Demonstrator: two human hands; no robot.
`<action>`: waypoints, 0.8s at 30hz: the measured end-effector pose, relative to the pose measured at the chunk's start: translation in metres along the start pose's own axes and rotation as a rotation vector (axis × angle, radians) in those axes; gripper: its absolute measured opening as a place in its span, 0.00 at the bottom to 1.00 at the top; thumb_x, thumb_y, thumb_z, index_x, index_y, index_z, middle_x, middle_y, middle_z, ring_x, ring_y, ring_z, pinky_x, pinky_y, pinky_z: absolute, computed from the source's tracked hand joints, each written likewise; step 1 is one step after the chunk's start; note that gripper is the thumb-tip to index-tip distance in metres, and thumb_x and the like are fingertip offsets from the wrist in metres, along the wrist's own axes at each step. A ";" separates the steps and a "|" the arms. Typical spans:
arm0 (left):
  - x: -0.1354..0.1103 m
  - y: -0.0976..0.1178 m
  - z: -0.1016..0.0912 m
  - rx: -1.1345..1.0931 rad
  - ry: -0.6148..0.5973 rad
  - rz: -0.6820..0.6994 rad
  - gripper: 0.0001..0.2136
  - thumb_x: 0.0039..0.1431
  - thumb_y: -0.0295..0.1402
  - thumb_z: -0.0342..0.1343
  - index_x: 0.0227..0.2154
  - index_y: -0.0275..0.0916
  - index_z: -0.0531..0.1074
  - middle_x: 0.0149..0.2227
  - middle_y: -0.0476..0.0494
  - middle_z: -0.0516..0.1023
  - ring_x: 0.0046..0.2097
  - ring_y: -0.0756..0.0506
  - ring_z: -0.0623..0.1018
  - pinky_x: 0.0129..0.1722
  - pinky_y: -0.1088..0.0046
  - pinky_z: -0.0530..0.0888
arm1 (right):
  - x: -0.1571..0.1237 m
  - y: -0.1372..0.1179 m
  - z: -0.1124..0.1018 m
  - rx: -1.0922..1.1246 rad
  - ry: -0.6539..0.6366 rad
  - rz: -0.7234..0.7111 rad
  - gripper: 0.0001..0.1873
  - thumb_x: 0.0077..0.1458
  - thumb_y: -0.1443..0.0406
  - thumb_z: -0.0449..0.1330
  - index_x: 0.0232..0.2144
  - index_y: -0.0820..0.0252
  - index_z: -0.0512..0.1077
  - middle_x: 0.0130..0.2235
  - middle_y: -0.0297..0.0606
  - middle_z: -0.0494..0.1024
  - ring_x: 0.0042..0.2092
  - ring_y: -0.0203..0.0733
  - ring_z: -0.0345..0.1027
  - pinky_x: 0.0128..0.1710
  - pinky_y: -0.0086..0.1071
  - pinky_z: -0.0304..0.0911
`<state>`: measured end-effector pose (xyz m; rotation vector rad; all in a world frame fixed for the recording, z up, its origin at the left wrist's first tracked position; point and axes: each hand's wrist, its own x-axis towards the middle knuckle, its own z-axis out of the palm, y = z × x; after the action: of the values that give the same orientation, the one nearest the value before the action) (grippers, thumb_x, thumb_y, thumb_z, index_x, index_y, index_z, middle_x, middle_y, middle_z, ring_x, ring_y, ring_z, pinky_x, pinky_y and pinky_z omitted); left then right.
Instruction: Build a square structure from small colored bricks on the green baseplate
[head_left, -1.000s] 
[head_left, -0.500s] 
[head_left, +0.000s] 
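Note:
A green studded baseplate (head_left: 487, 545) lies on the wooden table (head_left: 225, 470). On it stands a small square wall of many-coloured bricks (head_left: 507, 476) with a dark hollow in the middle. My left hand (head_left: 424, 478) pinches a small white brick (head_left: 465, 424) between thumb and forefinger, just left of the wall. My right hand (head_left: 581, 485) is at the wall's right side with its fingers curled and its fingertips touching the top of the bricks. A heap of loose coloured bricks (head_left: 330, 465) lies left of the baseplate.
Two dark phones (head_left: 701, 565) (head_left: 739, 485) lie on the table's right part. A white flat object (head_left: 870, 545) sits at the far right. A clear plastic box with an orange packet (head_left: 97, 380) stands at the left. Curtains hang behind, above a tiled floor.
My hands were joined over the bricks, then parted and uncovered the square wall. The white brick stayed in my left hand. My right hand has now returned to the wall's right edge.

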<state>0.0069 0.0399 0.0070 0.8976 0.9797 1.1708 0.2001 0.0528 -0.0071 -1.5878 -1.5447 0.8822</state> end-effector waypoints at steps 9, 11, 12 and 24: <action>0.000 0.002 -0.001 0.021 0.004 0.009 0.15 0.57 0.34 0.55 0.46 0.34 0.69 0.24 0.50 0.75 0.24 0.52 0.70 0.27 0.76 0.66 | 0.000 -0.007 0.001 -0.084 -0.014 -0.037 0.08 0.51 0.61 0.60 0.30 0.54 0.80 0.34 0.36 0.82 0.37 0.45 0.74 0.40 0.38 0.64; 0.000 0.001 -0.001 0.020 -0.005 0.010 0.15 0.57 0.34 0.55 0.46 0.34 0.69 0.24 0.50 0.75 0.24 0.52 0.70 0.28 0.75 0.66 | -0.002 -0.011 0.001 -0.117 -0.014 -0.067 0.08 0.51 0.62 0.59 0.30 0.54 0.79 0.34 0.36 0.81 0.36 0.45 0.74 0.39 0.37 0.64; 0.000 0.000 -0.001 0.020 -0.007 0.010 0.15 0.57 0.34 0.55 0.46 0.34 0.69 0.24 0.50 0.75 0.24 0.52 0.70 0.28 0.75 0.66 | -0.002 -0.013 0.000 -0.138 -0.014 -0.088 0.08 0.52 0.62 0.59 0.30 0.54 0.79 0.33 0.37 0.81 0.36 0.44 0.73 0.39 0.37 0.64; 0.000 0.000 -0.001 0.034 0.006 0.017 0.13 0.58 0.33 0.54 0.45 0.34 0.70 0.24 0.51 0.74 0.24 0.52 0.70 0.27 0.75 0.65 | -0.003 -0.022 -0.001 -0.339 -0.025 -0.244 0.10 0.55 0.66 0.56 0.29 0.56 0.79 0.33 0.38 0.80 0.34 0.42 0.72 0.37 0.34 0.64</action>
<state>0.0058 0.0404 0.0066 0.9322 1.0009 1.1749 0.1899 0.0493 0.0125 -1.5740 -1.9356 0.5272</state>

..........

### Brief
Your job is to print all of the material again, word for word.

### Response area
Demonstrator: two human hands; no robot.
`<action>`: waypoints, 0.8s at 30hz: the measured end-effector pose, relative to the pose measured at the chunk's start: translation in metres along the start pose's own axes and rotation as a rotation vector (axis × angle, radians) in those axes; gripper: its absolute measured opening as a place in its span, 0.00 at the bottom to 1.00 at the top; thumb_x, thumb_y, thumb_z, index_x, index_y, index_z, middle_x, middle_y, middle_z, ring_x, ring_y, ring_z, pinky_x, pinky_y, pinky_z: absolute, computed from the source's tracked hand joints, each written likewise; step 1 is one step after the chunk's start; note that gripper is the thumb-tip to index-tip distance in metres, and thumb_x and the like are fingertip offsets from the wrist in metres, along the wrist's own axes at each step. A ";" separates the steps and a "|" the arms. Typical spans:
arm0 (left):
  - x: -0.1354..0.1103 m
  - y: -0.0976..0.1178 m
  - z: -0.1016..0.0912 m
  - rx: -1.1345..1.0931 rad
  - ry: -0.6148..0.5973 rad
  - rz: -0.6820..0.6994 rad
  - gripper: 0.0001..0.2136
  - thumb_x: 0.0039..0.1431
  - thumb_y: -0.0295..0.1402
  - thumb_z: -0.0342..0.1343
  - index_x: 0.0227..0.2154
  - index_y: -0.0275..0.0916
  - index_z: -0.0531..0.1074
  - middle_x: 0.0149..0.2227
  - middle_y: -0.0476..0.0494
  - middle_z: -0.0516..0.1023
  - ring_x: 0.0046..0.2097
  - ring_y: -0.0756..0.0506
  - ring_z: -0.0623..0.1018
  - pinky_x: 0.0129..0.1722
  - pinky_y: -0.1088..0.0046
  - pinky_z: -0.0530..0.0888
arm1 (right):
  - x: -0.1571..0.1237 m
  - y: -0.1372..0.1179 m
  - z: -0.1124..0.1018 m
  - rx: -1.0922..1.1246 rad
  - ry: -0.6539..0.6366 rad
  - rz: -0.7234..0.7111 rad
  - gripper: 0.0001..0.1873
  - thumb_x: 0.0077..0.1458
  - thumb_y: -0.1443..0.0406
  - thumb_z: -0.0449..0.1330
  - index_x: 0.0232..0.2144
  - index_y: -0.0820..0.0252
  - index_z: -0.0512..0.1077
  - middle_x: 0.0130..0.2235
  - middle_y: -0.0297..0.0606
  - middle_z: -0.0494..0.1024
  - ring_x: 0.0042..0.2092
  - ring_y: -0.0203..0.0733
  - ring_z: -0.0345..0.1027
  - pinky_x: 0.0128..0.1710
  - pinky_y: -0.0086..0.1071
  - pinky_z: -0.0304..0.0911
`<state>`: measured end-effector pose (xyz m; rotation vector rad; all in a world frame fixed for the recording, z up, its origin at the left wrist's first tracked position; point and axes: each hand's wrist, its own x-axis towards the middle knuckle, its own z-axis out of the palm, y = z × x; after the action: of the values that give the same orientation, the one nearest the value before the action) (grippers, thumb_x, thumb_y, thumb_z, index_x, index_y, index_z, middle_x, middle_y, middle_z, ring_x, ring_y, ring_z, pinky_x, pinky_y and pinky_z omitted); left then right.
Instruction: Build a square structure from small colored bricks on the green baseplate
[head_left, -1.000s] 
[head_left, -0.500s] 
[head_left, +0.000s] 
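Note:
A green studded baseplate (head_left: 487, 545) lies on the wooden table (head_left: 225, 470). On it stands a small square wall of many-coloured bricks (head_left: 507, 476) with a dark hollow in the middle. My left hand (head_left: 424, 478) pinches a small white brick (head_left: 465, 424) between thumb and forefinger, just left of the wall. My right hand (head_left: 581, 485) is at the wall's right side with its fingers curled and its fingertips touching the top of the bricks. A heap of loose coloured bricks (head_left: 330, 465) lies left of the baseplate.
Two dark phones (head_left: 701, 565) (head_left: 739, 485) lie on the table's right part. A white flat object (head_left: 870, 545) sits at the far right. A clear plastic box with an orange packet (head_left: 97, 380) stands at the left. Curtains hang behind, above a tiled floor.
My hands were joined over the bricks, then parted and uncovered the square wall. The white brick stayed in my left hand. My right hand has now returned to the wall's right edge.
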
<state>0.0069 0.0399 0.0070 0.8976 0.9797 1.1708 0.2001 0.0528 -0.0071 -1.5878 -1.5447 0.8822</state> end-effector waypoints at steps 9, 11, 12 and 24: <action>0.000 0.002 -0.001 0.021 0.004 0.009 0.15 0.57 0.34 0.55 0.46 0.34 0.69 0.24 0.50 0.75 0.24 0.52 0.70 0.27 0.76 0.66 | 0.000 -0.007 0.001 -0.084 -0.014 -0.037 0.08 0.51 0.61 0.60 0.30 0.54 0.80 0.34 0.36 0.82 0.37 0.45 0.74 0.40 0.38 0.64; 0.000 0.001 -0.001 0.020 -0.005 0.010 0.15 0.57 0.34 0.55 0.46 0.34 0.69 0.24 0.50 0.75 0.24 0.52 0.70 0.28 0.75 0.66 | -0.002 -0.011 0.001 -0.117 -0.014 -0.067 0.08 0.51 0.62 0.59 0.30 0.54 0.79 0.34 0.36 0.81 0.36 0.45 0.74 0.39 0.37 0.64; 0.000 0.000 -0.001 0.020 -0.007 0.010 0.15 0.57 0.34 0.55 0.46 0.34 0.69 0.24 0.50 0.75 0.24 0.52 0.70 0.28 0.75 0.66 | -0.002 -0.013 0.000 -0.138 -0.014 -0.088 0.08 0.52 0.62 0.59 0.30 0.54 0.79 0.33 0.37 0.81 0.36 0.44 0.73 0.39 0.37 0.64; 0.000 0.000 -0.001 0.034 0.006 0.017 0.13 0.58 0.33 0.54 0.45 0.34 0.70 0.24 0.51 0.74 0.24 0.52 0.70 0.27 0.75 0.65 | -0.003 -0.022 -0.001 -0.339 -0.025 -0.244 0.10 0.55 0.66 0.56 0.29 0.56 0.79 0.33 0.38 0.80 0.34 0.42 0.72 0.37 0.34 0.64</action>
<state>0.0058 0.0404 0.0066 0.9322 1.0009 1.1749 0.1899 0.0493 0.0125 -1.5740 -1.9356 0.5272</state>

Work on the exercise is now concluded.